Electrochromism of Single Transition-Metal Phthalocyanine Thin Films: Effect of Central Metal and Composite Structure

Abstract

Abstract Electrochromism of various transition-metal phthalocyanine thin films is studied in a sodium nitrate solution. Copper and nickel phthalocyanine show reversible electrochromism, while, zinc, cobalt, and iron phthalocyanine show the irreversible type. The transition-metal phthalocyanine film, which gives irreversible electrochromism, exhibits a new absorption peak in the NIR region under oxidation. This result indicates that some chemical changes of molecular structure occur with oxidation, and consequently the cyclic voltammograms and the absorbance are diminished with repeated scans, even under the well-designed experimental conditions. As for composite phthalocyanine, the high dispersibility of the phthalocyanine molecules in the codeposited thin film can improve the reversibility in electrochromism.

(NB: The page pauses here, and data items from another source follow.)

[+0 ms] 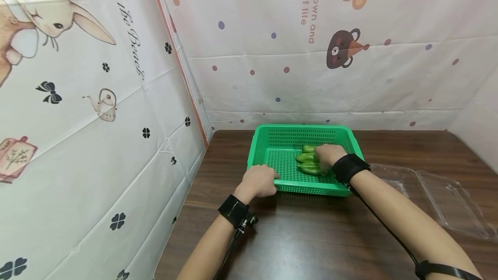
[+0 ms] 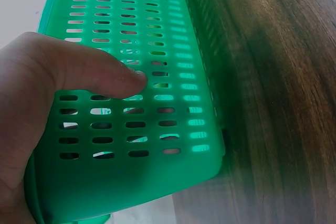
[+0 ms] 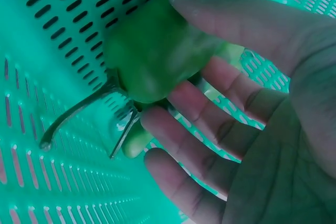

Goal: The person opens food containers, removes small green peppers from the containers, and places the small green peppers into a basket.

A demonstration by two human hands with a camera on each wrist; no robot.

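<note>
My left hand (image 1: 260,180) grips the front left corner of a green plastic basket (image 1: 299,187). In the left wrist view its thumb (image 2: 118,77) lies against the slotted outer wall, with the fingers hidden behind the rim. Inside the basket, toward the right, green peppers (image 1: 309,168) lie side by side. My right hand (image 1: 330,157) reaches over their right ends. Seen from the right wrist, the thumb lies on top of a thick green pepper (image 3: 152,51) and the fingertips come in along its side, so the hand holds it. A long curved stem (image 3: 79,111) sticks out from that pepper.
A clear plastic clamshell box (image 1: 439,198) lies unfolded on the brown wooden table (image 1: 311,237), right of the basket and partly behind the right forearm. Printed sheets (image 1: 241,85) hang behind and at the left of the table. A thin cable runs along each forearm.
</note>
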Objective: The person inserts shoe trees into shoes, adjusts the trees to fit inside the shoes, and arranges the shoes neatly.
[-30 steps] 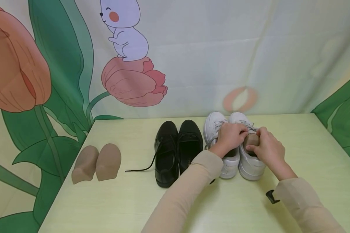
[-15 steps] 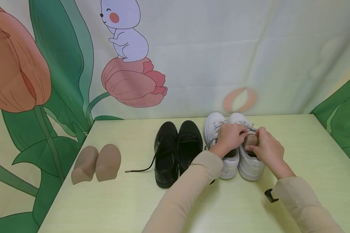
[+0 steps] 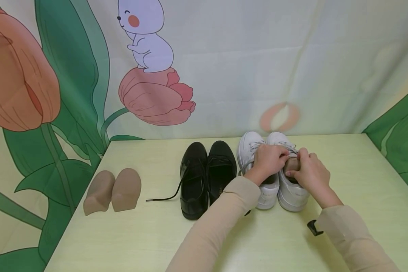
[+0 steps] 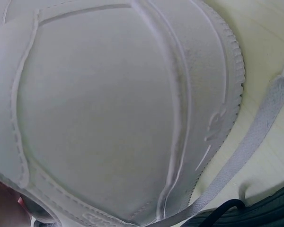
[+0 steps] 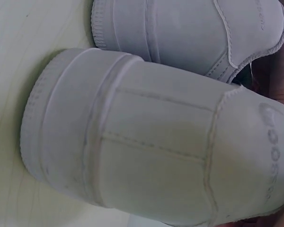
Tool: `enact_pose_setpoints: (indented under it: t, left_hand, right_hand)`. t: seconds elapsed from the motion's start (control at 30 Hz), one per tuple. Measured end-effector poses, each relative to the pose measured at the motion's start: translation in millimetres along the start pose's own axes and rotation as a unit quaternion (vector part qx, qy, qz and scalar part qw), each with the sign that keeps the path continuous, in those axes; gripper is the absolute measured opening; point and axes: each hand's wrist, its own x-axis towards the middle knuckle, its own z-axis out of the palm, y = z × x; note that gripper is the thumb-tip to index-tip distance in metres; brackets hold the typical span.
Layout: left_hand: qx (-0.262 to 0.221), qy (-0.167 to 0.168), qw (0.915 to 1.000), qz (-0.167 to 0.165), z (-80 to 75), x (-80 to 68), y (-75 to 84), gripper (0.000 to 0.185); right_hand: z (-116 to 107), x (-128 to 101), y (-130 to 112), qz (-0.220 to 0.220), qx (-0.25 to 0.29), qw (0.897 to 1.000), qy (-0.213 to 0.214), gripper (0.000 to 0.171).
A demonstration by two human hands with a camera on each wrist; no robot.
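Two white sneakers stand side by side at the right of the head view. In the right-hand sneaker [image 3: 294, 200] sits a brown shoe insert [image 3: 292, 164], partly covered by fingers. My right hand [image 3: 312, 172] holds this insert between thumb and fingers at the shoe opening. Across the left-hand sneaker [image 3: 247, 145] reaches my left hand [image 3: 268, 159], its curled fingers gripping the right-hand sneaker near its tongue and laces; the exact contact is hidden. The left wrist view is filled by a sneaker's white side [image 4: 104, 113], the right wrist view by a white heel [image 5: 156, 142].
A pair of black shoes [image 3: 193, 206] stands left of the sneakers, one black lace [image 3: 166, 198] trailing on the table [image 3: 156, 241]. Two more brown shoe inserts [image 3: 126, 189] lie at the far left. A printed cloth [image 3: 224, 75] hangs behind the table's back edge.
My right hand and forearm have shifted very slightly to the left. My left hand, the sneakers and the other things look the same.
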Motion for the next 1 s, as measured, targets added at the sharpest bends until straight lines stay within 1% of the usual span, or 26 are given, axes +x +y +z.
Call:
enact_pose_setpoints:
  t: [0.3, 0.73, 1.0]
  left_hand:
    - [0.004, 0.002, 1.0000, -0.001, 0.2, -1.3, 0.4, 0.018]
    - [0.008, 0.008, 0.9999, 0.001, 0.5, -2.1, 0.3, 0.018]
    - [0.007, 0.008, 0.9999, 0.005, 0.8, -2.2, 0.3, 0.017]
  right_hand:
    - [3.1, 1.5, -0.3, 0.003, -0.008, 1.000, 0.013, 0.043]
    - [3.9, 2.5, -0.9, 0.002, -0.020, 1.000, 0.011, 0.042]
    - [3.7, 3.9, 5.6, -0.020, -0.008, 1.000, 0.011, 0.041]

In this case, chemical changes of the molecular structure of metal phthalocyanine with irreversible electrochromism can be prevented to some extents by the codeposition with another phthalocyanine with reversible electrochromism. Sequentially deposited double-layered thin films, in contrast, give completely different results. The electrochromism depends on the order of the oxidation potentials of simple phthalocyanine thin film, and the designed hole transfer compatible with the concept of “sequential potential field” can be accomplished in the double-layered thin film.